Whether it be the absence of a fixed paycheck, insurance coverage, or a retirement-specific Provident Fund (PF), being self-employed comes with its own set of financial risks. Self-employment requires an individual to be financially prepared for all possibilities. Setting up an emergency fund is ideal preparation for facing those possibilities.
The factors that decide the size of your emergency fund
Although emergency funds should be mandatory for everyone, it is an absolute necessity for those with irregular cash flows. The size of an emergency fund ideally depends on the volatility of one’s cash flow, the number of earning members in the family, the probability of income for a month, etc. Other than the usual expenses such as rent, food, education, and medical, one should also take into account the annual expenses and divide them monthly. Hence, an emergency fund that lasts at least 12 months would be better for self-employed individuals.
Where should you invest in creating an emergency fund?
Multiple financial instruments can help you set up an emergency fund.

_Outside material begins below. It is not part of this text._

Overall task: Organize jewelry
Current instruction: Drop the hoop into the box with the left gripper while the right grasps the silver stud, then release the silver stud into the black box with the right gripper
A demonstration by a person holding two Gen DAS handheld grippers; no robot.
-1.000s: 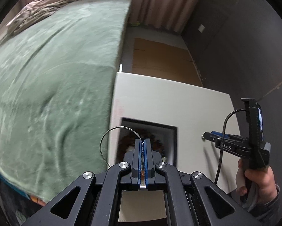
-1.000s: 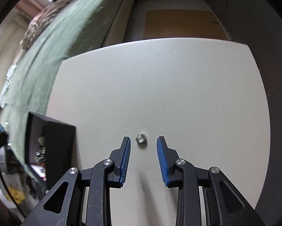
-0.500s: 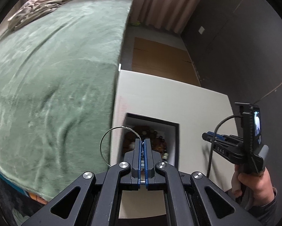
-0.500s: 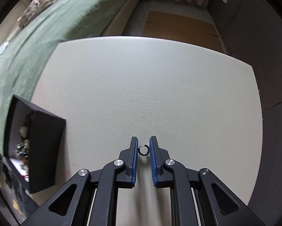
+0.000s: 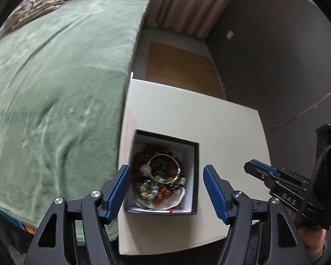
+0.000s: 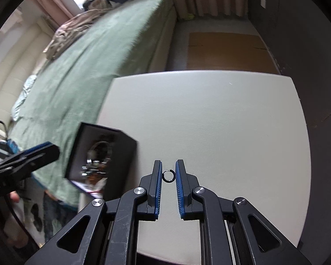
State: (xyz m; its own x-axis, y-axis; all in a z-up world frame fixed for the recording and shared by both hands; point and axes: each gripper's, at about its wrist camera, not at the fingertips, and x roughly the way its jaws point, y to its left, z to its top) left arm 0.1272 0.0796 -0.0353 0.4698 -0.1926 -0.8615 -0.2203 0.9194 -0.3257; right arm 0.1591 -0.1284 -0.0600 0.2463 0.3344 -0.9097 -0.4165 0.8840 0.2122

- Simple Fixed deposits, a savings account with a Flexi-sweep deposit, and a combination of FDs and debt funds for better tax returns are just some of the available options.
- Additionally, a self-employed individual must invest in health insurance with a cover of at least Rs 15-20 Lakh. For those who already have health insurance, increasing the coverage might be worth the effort. A single instance of hospitalisation can wipe off your entire savings, which is why having health insurance must be a priority.
- Invest in term insurance. In case the prime earner of the family is no more, there’s capital to fall back on. Ideally, one should invest in term insurance with coverage 10-20 times more than annual income.
- Start a National Pension Scheme (NPS) account and invest lumpsum amounts. This would make up for the lack of a Public Provident Fund (PPF) scheme which is only applicable to salaried people.
How do you invest irregular income?
Whenever you have a surplus income, invest it in lumpsum in debt funds. Then, with the help of Systematic Transfer Plans (STP), transfer the amount monthly to equity funds. The creation of regularity will create an inflow of capital for your financial goals.
Conclusion
If you’re self-employed, a well-planned and thought-out emergency fund is a must. It helps you take care of unexpected financial blows, eliminates debts, helps you earn interest on the capital invested, and not spend the lump sum all at once.